Fairground Attraction was a London based folk and soft rock band. They are  notable for the 1988 hit songs "Perfect" and "Find My Love", both taken from the group's multi-platinum selling debut album, The First of a Million Kisses. The band won two Brit Awards in 1989, but split the following year. Lead vocalist Eddi Reader subsequently launched a solo career.

Career
Fairground Attraction were put together in London by guitarist and songwriter Mark Nevin, who had previously played with Kirsty McColl. After meeting Scottish singer Eddi Reader they played small venues in London with band members Simon Edward and Roy Dodds. In 1987, RCA Records signed Fairground Attraction, and in April 1988 released their first single, "Perfect", an immediate success, reaching number one on the UK Singles Chart. In May 1988, RCA released their album The First of a Million Kisses, a blend of folk, jazz, country, and cajun elements (with all but one of its songs written by guitarist Mark Nevin). The album duplicated the success of "Perfect". After entering the UK Albums Chart at number three, and rising to number two, it was eventually certified platinum. RCA released three other singles from the album: "Find My Love" (which reached number seven on the UK Singles Chart), "A Smile in a Whisper", and "Clare".
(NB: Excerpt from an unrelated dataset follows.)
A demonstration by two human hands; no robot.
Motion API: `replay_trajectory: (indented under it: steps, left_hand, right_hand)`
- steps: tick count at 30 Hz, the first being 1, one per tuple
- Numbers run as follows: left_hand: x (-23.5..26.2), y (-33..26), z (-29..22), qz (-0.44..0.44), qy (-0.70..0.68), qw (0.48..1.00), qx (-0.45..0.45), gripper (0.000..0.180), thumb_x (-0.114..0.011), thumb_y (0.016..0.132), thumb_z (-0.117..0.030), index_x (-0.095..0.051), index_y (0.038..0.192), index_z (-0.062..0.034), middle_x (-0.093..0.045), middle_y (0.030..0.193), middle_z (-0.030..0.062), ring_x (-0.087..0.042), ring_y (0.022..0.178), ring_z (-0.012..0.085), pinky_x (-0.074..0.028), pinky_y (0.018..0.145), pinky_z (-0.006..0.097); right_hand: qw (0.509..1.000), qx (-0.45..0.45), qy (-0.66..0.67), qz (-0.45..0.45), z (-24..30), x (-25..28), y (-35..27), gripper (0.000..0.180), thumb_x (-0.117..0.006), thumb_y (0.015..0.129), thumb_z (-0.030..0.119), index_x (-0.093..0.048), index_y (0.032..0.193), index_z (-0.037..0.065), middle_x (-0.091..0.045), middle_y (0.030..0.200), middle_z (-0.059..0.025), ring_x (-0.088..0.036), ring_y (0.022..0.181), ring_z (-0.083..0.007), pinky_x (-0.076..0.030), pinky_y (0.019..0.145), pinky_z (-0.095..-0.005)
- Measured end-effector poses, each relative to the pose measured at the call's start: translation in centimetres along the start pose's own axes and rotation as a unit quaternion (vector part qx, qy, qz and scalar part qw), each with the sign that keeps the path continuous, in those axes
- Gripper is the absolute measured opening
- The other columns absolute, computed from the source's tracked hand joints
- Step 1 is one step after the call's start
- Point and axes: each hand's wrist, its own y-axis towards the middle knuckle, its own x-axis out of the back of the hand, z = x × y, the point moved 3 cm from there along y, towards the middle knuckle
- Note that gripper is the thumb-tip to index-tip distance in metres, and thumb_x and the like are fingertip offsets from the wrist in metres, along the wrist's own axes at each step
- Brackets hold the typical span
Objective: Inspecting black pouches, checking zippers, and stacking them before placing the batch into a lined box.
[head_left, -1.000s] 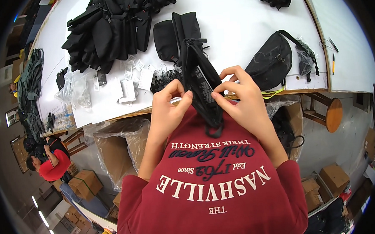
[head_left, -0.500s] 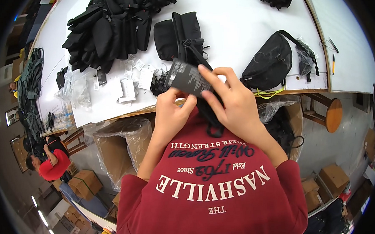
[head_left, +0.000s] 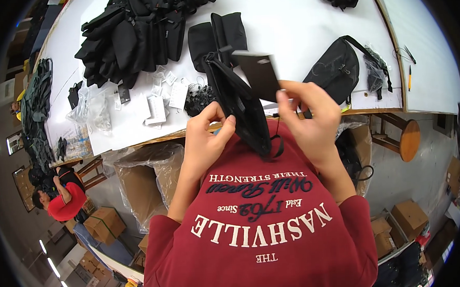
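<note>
In front of my chest hangs a small black zippered pouch (head_left: 245, 119), slanting down and toward me, its top apparently parted. My left hand (head_left: 208, 137) pinches its left edge between thumb and fingers. My right hand (head_left: 314, 119) grips the lower corner of a dark hang tag (head_left: 260, 78), which stands up beside the pouch. A thin black cord shows beneath the right fingers. Just beyond the pouch, another black bag (head_left: 230, 31) lies on the white table (head_left: 286, 26). A heap of small black items (head_left: 199, 99) sits past my left hand.
Black bags (head_left: 128, 45) are piled at the far left, with white tags (head_left: 156, 110) and clear plastic bags (head_left: 96, 113) nearer. A black waist bag (head_left: 335, 68) lies right, near a pen (head_left: 409, 78). Below the table's edge stand a plastic-lined carton (head_left: 144, 187) and a stool (head_left: 409, 142).
My right hand has moved right, and the tag has swung upright, away from my left hand. The pouch now shows lengthwise, with my left hand on its edge.
</note>
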Motion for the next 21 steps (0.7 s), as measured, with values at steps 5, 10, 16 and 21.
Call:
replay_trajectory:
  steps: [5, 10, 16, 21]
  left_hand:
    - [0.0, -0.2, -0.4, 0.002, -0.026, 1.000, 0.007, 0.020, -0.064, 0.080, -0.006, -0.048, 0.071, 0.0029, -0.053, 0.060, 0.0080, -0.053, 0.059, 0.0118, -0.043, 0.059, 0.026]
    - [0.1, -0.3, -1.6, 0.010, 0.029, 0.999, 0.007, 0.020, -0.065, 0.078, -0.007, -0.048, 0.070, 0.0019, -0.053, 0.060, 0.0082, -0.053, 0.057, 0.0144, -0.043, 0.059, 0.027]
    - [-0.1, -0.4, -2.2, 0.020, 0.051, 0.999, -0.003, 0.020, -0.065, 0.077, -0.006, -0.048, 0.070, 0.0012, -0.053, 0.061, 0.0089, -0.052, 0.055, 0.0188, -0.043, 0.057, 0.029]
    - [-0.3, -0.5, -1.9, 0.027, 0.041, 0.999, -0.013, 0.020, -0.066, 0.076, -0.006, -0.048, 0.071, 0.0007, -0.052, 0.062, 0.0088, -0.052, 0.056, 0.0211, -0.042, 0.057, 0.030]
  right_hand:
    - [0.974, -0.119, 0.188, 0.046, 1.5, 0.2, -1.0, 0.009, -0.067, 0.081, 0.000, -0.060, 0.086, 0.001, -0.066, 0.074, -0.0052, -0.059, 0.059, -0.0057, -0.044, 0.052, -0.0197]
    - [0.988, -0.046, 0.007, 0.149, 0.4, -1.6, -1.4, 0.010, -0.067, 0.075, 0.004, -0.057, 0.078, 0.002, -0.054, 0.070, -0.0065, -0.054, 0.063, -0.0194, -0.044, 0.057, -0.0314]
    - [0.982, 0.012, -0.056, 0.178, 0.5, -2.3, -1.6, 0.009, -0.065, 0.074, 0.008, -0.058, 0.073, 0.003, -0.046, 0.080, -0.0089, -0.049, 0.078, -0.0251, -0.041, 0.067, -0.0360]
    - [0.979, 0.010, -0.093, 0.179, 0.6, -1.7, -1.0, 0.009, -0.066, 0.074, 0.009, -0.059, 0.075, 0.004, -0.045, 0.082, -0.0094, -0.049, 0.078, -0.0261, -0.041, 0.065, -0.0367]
At the 1989 BRIT Awards, "Perfect" won the award for Best British Single, and The First of a Million Kisses won the award for Best British Album.
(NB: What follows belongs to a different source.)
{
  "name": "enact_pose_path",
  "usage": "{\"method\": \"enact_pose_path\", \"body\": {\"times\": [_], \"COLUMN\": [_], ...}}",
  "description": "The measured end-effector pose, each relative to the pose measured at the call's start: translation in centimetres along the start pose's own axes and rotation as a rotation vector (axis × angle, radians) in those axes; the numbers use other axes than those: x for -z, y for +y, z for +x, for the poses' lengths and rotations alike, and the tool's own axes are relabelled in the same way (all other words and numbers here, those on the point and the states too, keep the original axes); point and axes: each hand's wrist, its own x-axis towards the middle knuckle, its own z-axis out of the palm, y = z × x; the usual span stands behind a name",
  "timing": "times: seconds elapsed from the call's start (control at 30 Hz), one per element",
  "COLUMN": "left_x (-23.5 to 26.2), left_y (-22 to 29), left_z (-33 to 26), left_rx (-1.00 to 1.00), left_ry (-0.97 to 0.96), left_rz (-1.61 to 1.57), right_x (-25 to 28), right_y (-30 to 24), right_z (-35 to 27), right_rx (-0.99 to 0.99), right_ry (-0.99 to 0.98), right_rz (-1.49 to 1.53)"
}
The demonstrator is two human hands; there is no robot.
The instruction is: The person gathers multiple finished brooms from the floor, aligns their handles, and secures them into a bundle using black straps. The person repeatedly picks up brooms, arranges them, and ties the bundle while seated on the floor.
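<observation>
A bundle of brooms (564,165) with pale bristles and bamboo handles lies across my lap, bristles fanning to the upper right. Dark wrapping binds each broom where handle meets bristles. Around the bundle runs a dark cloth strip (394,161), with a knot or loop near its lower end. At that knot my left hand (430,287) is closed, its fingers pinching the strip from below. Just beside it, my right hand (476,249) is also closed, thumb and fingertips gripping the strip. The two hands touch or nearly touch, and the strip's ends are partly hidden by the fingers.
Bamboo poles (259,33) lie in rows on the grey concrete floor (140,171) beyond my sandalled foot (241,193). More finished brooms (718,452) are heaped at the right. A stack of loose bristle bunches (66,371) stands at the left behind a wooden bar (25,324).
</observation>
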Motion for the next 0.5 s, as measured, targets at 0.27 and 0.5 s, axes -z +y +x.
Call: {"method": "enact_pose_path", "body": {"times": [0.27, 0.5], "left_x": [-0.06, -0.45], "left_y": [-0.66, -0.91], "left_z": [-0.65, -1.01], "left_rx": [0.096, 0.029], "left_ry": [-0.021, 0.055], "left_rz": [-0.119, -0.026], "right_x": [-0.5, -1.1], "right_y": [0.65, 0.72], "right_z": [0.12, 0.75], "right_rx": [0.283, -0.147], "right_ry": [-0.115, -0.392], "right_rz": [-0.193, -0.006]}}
Although they were popular in European countries, and toured the United States, they found their main success outside the UK in Japan, where they toured in 1989.
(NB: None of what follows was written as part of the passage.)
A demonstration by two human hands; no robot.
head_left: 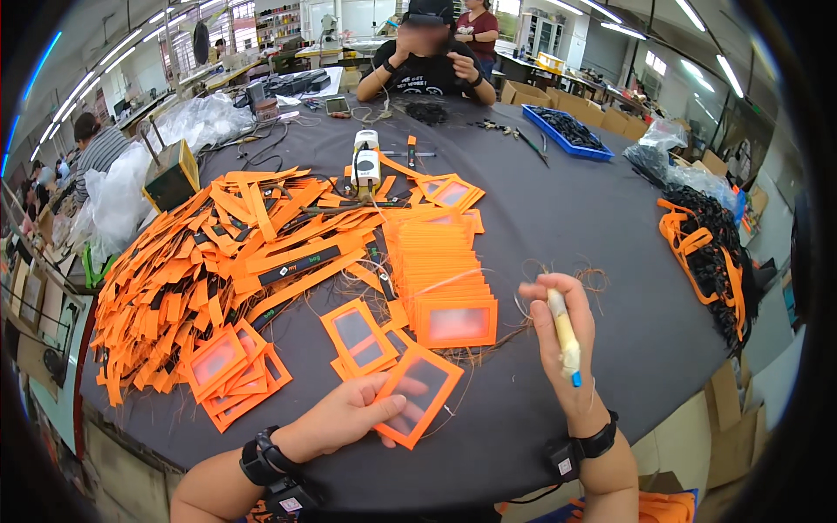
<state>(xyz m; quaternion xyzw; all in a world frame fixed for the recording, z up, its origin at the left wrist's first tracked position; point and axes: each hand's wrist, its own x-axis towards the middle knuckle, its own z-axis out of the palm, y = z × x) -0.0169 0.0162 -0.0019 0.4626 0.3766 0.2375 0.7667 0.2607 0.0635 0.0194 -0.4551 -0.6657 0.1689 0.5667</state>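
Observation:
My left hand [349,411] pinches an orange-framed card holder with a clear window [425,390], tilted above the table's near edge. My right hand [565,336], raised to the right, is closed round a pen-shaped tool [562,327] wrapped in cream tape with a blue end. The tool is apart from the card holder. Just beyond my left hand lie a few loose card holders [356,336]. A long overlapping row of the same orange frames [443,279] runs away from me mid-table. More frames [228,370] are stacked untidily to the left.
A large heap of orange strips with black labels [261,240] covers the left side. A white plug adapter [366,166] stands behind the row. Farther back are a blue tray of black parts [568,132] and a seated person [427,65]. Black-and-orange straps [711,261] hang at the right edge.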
In September 1989, during the recording of a second album, rumours of arguments circulated, and in January 1990 the band split up. Reader and Nevin have both been interviewed about the break up but do not agree on what actually prompted it. RCA later released a second album "Ay Fond Kiss" and one of its songs, a cover of Patsy Cline's "Walkin' After Midnight", was their last single and a minor hit. This album though was made up of B-sides and other material recorded alongside their first album (many being collaborations by just two band members). Mark Nevin recorded material intended for the second album with Brian Kennedy, released under the name Sweetmouth in 1991.

A live recording of Fairground Attraction from 1989 was later released and as well as hits and tracks from their first album it included eight tracks intended for the aborted second album. This release came in 2003 and documents a show from their Japanese tour, Kawasaki Live in Japan 02.07.89.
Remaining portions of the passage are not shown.